Recent advances in video generation produce visually realistic content, yet the absence of synchronized audio severely compromises immersion. To address key challenges in video-to-audio generation, including multimodal data scarcity, modality imbalance and limited audio quality in existing methods, we propose HunyuanVideo-Foley, an end-to-end text-video-to-audio framework that synthesizes high-fidelity audio precisely aligned with visual dynamics and semantic context. Our approach incorporates three core innovations: (1) a scalable data pipeline curating 100k-hour multimodal datasets through automated annotation; (2) a representation alignment strategy using self-supervised audio features to guide latent diffusion training, efficiently improving audio quality and generation stability; (3) a novel multimodal diffusion transformer resolving modal competition, containing dual-stream audio-video fusion through joint attention, and textual semantic injection via cross-attention. Comprehensive evaluations demonstrate that HunyuanVideo-Foley achieves new state-of-the-art performance across audio fidelity, visual-semantic alignment, temporal alignment and distribution matching. The demo page is available at: https://szczesnys.github.io/hunyuanvideo-foley/.

Paper Structure

This paper contains 36 sections, 6 equations, 5 figures, 7 tables.

Figures (5)

  • Figure 1: Data pipeline for filtering video-audio data. The workflow illustrates the processing steps from the raw video database to the filtered video-audio database.

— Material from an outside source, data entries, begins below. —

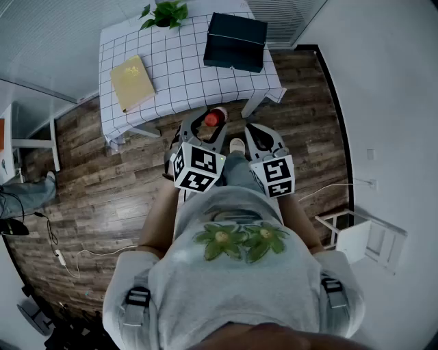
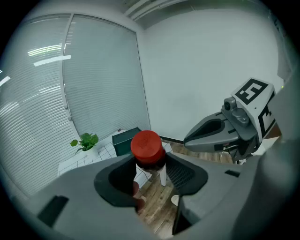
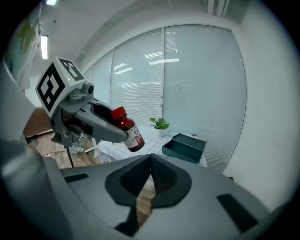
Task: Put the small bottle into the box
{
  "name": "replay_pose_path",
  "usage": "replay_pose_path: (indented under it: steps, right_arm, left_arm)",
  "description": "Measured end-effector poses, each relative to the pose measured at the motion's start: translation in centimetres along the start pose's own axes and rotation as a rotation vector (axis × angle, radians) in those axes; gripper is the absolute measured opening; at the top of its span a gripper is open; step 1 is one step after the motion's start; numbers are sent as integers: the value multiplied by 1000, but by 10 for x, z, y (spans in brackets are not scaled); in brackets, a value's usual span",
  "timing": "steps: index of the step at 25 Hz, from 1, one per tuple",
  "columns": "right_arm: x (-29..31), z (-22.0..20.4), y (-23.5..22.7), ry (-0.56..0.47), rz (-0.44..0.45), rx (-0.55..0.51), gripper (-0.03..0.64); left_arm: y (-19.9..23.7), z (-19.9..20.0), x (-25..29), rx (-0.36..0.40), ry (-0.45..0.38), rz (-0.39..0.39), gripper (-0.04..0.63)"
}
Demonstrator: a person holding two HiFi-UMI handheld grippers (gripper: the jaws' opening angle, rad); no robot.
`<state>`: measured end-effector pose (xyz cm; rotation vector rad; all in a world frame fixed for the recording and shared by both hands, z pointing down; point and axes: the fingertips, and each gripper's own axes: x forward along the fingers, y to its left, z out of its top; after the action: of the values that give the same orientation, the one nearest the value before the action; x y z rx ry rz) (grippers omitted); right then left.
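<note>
Head view: small bottle (image 1: 215, 117) largely hidden between the left tongs (image 1: 207, 123)

- Head view: camera above person, faces steeply down. Torso fills lower frame. Left gripper (image 1: 204, 128) and right gripper (image 1: 259, 135) at frame centre. Table (image 1: 171, 68) farther off, upper frame.
- Left gripper view: camera behind own jaws, very near. Jaws fill lower frame. Faces table and window blinds (image 2: 47, 93).
- Right gripper view: same mounting, faces table and blinds.
- Shared: table, box (image 1: 235, 41) and plant (image 1: 165, 12) appear in all three views.
- Each gripper view shows other gripper: right of centre in left gripper view, upper left in right gripper view.
</note>
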<state>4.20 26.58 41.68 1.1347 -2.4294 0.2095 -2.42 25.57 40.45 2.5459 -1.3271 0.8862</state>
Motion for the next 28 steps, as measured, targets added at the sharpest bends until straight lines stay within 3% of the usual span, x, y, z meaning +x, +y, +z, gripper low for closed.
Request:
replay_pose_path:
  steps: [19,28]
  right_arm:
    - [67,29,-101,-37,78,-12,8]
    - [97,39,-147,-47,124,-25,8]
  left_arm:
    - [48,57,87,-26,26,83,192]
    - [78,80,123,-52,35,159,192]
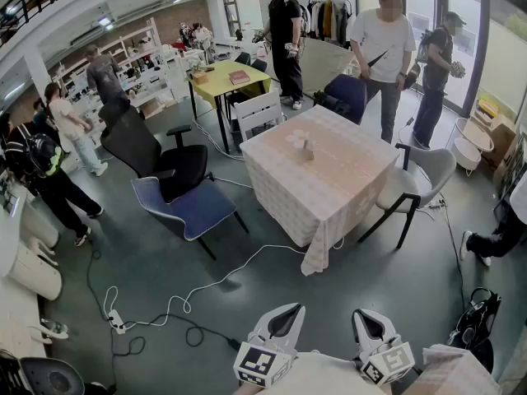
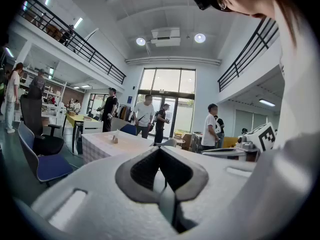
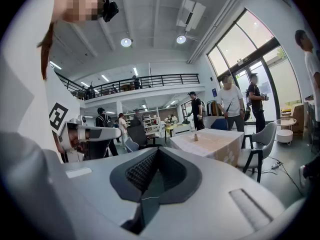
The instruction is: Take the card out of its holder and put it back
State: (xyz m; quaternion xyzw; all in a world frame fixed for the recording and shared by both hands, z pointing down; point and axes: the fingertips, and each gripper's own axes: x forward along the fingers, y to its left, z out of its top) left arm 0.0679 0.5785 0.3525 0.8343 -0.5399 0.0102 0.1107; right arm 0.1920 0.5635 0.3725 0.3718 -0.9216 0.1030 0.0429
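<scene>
Well Back From the Table, Both Grippers Closed

The small pale card in its upright holder (image 1: 306,146) stands near the middle of the square table draped in a light checked cloth (image 1: 329,196). It is far across the grey floor (image 1: 165,253) from both tools. The white left gripper (image 1: 282,313) and white right gripper (image 1: 367,319) sit side by side at the bottom of the head view, pointing roughly level toward the table. Each has its dark-padded jaws pressed together with nothing between them.
</scene>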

  • Figure 2: Overview of the HunyuanVideo-Foley model architecture. The proposed model integrates encoded text (CLAP), visual (SigLIP-2), and audio (DAC-VAE) inputs through a hybrid framework with $N_1$ multimodal transformer blocks followed by $N_2$ unimodal transformer blocks. The hybrid transformer blocks are modulated and gated with synchronization features and timestep embeddings. A pre-trained ATST-Frame is used to compute REPA loss with latnet representations from a unimodal transformer block. The generated audio latent are decoded into audio waveforms by the DAC-VAE decoder.
  • Figure 3: Radar Chart of Video-to-Audio Evaluation. It contains the results on three evaluation set: Kling-Audio-Eval, VGGSound-Test, and MovieGen-Audio-Bench, demonstrating that HunyuanVideo-Foley achieves comprehensive superiority.

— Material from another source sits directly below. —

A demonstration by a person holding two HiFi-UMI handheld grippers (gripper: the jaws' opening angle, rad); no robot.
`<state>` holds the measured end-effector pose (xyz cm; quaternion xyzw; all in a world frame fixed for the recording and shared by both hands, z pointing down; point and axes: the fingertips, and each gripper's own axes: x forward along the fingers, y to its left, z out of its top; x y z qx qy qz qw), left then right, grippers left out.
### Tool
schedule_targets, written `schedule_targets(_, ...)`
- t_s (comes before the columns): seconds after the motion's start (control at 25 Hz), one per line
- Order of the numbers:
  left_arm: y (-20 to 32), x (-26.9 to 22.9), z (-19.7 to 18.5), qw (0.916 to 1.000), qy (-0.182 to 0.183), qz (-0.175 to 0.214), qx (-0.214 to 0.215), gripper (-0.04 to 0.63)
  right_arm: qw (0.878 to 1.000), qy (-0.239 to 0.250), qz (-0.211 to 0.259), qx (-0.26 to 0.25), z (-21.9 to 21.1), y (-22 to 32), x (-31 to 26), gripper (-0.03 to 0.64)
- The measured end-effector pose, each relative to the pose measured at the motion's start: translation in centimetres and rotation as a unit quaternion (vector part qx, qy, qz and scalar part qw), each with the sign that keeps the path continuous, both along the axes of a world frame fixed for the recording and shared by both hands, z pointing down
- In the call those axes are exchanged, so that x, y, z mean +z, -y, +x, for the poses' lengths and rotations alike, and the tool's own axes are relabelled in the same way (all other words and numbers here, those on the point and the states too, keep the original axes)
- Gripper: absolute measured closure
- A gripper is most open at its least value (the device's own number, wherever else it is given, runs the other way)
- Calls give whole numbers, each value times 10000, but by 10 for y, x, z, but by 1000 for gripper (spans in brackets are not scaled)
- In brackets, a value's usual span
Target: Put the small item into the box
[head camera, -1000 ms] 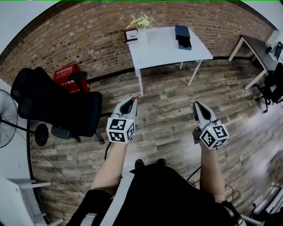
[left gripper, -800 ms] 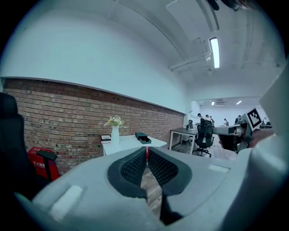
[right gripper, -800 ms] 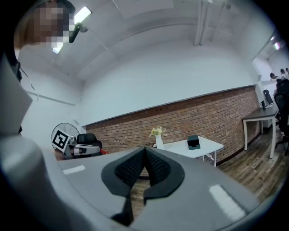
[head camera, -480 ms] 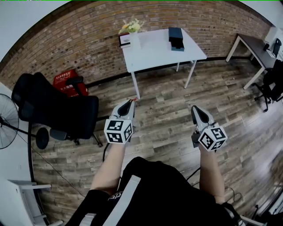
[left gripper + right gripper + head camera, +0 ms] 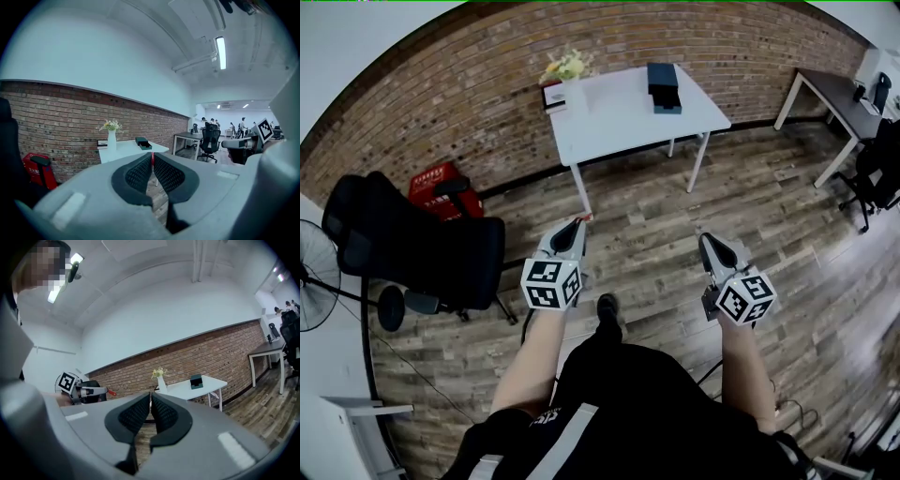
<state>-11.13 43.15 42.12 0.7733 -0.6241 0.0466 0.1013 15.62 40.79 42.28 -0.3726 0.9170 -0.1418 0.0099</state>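
small red item carried in the left gripper, the box far ahead on the table

the left gripper has its jaws pressed on a small thin red item, whose tip sticks out past the pads; the right gripper has its jaws together with nothing between them. both hang over the wooden plank floor, well apart from the white rectangular table where the dark teal rectangular box stands. i judge the item to be very light and probably stiff, but so narrow that it can slip or turn between the pads. the hold on its back end, with the front free, looks right for lowering it into the box. its long axis seems to run along the jaws, the free end pointing forward to the table.
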Motion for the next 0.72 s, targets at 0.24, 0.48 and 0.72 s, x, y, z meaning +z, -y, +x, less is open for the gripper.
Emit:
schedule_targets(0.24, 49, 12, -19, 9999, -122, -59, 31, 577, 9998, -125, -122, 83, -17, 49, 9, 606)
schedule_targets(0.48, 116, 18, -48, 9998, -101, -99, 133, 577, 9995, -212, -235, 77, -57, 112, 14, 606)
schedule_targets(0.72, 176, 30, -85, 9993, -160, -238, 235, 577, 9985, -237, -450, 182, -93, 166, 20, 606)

  • Figure 4: Left: The video sequence illustrates a walking scenario on icy surfaces, where our proposed method achieves precise temporal alignment for both the initiation/termination timing and the duration of each step. Right: Spectral analysis confirms accurate synchronization with the temporal characteristics of human movements in the skateboarding scenario.

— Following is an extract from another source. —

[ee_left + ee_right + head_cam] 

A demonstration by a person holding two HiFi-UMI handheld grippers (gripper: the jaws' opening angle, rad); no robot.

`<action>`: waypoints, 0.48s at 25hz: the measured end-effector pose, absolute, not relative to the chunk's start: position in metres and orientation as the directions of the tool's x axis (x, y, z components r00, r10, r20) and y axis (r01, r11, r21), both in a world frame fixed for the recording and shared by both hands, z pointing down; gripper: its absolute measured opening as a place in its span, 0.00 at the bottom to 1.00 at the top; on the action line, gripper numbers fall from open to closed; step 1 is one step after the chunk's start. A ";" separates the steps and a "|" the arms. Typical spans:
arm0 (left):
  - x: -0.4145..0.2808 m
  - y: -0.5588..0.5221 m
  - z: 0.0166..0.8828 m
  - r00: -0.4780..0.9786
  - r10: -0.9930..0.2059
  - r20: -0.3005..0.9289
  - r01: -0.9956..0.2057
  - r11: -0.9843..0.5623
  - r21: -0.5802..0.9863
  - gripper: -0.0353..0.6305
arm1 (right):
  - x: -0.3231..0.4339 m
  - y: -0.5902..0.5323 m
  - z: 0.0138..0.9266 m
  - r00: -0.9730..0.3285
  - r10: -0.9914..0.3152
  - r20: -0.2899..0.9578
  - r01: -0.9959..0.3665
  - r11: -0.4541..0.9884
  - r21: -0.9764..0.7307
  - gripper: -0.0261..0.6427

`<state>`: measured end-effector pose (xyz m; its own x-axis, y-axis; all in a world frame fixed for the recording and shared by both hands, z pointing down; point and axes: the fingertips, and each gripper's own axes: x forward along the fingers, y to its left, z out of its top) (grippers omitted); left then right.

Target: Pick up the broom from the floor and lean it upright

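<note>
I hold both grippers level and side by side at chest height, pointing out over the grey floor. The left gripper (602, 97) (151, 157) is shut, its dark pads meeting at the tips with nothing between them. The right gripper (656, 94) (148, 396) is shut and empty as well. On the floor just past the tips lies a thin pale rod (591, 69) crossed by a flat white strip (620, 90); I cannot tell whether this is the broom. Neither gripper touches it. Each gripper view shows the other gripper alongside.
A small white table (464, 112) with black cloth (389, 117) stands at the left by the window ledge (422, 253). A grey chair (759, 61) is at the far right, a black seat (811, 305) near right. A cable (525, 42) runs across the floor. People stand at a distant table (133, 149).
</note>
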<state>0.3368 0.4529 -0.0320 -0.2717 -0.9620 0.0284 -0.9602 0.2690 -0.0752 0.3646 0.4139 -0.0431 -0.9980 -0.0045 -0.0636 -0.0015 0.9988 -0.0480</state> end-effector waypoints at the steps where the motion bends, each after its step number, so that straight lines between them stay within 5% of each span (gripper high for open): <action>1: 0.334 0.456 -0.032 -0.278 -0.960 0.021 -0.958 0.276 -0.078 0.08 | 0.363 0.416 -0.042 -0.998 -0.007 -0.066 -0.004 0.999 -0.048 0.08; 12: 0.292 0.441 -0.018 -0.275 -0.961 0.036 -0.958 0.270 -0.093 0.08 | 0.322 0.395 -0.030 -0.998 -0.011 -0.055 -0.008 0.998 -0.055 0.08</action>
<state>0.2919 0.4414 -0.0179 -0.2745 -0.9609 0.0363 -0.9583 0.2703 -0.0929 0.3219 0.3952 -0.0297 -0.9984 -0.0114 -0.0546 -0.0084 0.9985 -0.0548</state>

  • Figure 5: Left: In the ice hockey scenario involving rapid rhythmic auditory cues, our spectral analysis demonstrates robust performance in detecting subtle motion variations synchronized with the sound patterns. Right: Our method preserves the full spectral representation in complex skiing scenario where motion-sound alignment is less distinct, with no discernible degradation of high-frequency components in the spectrogram.